THE TASK: Output the data verbatim, with nothing added or dropped.

DATASET SECTION:
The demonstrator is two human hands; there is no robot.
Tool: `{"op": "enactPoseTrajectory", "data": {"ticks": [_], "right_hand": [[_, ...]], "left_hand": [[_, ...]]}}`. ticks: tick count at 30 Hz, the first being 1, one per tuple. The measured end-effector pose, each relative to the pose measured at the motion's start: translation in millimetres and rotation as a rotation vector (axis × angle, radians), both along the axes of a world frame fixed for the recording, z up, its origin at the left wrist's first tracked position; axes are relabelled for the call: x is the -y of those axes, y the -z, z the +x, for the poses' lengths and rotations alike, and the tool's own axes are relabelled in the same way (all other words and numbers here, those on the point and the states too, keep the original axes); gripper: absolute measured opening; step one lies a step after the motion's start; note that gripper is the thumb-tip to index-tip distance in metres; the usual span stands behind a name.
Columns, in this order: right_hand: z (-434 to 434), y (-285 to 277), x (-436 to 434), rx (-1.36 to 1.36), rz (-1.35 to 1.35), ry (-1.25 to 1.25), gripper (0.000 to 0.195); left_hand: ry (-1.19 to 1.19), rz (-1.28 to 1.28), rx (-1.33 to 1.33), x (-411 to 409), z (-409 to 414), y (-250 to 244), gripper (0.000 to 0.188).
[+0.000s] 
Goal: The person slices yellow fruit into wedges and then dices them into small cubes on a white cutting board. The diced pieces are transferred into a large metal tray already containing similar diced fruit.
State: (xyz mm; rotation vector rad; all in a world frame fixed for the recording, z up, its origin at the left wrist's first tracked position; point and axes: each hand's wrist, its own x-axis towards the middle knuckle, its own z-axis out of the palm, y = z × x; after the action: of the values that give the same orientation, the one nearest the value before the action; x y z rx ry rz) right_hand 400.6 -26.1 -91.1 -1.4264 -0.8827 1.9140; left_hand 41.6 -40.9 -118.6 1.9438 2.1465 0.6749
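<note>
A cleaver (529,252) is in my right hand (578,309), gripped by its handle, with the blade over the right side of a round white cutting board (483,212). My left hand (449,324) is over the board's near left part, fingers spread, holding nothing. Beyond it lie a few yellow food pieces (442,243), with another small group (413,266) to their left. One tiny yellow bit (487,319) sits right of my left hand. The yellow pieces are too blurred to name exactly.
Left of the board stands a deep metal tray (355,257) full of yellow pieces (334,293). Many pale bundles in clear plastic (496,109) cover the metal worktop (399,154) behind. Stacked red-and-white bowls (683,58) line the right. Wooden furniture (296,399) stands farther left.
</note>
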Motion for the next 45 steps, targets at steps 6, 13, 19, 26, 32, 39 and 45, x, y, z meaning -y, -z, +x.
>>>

THE ANSWER:
The demonstrator is two human hands; there is no robot.
Tool: `{"op": "enactPoseTrajectory", "data": {"ticks": [_], "right_hand": [[_, ...]], "left_hand": [[_, ...]]}}`. ticks: tick count at 30 Hz, the first being 1, one per tuple. The measured end-effector pose, each relative to the pose measured at the motion's start: translation in millimetres and rotation as a rotation vector (axis × angle, radians), both along the axes of a world frame fixed for the recording, z up, its origin at the left wrist's first tracked position; axes are relabelled for the call: x is the -y of those axes, y the -z, z the +x, for the poses' lengths and rotations alike, and the tool's own axes are relabelled in the same way (all other words and numbers here, those on the point and the states too, keep the original axes); gripper: absolute measured opening; step one lies a step after the motion's start; note that gripper is the thumb-tip to index-tip distance in metres; the usual span stands behind a name.
Columns, in this order: right_hand: z (-434 to 434), y (-285 to 277), x (-436 to 434), rx (-1.36 to 1.36), rz (-1.35 to 1.35), ry (-1.25 to 1.25), gripper (0.000 to 0.195); left_hand: ry (-1.19 to 1.19), rz (-1.28 to 1.28), rx (-1.33 to 1.33), x (-411 to 409), z (-409 to 414), y (-250 to 244), gripper (0.000 to 0.188).
[+0.000s] 
Goal: The person slices yellow fruit into wedges and then dices them into small cubes on a white cutting board. The diced pieces are transferred into a large metal tray already containing similar diced fruit.
State: (xyz mm; rotation vector rad; all in a world frame fixed for the recording, z up, its origin at the left wrist's first tracked position; point and axes: each hand's wrist, its own x-axis towards the middle knuckle, its own z-axis out of the palm, y = z × x; after the action: of the values that give the same orientation, the one nearest the value before the action; x y z rx ry rz) right_hand 400.6 -26.1 -91.1 -1.4264 -0.8827 1.9140; left_hand 41.6 -40.9 -118.6 1.9438 2.1465 0.6749
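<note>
A cleaver (529,252) is in my right hand (578,309), gripped by its handle, with the blade over the right side of a round white cutting board (483,212). My left hand (449,324) is over the board's near left part, fingers spread, holding nothing. Beyond it lie a few yellow food pieces (442,243), with another small group (413,266) to their left. One tiny yellow bit (487,319) sits right of my left hand. The yellow pieces are too blurred to name exactly.
Left of the board stands a deep metal tray (355,257) full of yellow pieces (334,293). Many pale bundles in clear plastic (496,109) cover the metal worktop (399,154) behind. Stacked red-and-white bowls (683,58) line the right. Wooden furniture (296,399) stands farther left.
</note>
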Motion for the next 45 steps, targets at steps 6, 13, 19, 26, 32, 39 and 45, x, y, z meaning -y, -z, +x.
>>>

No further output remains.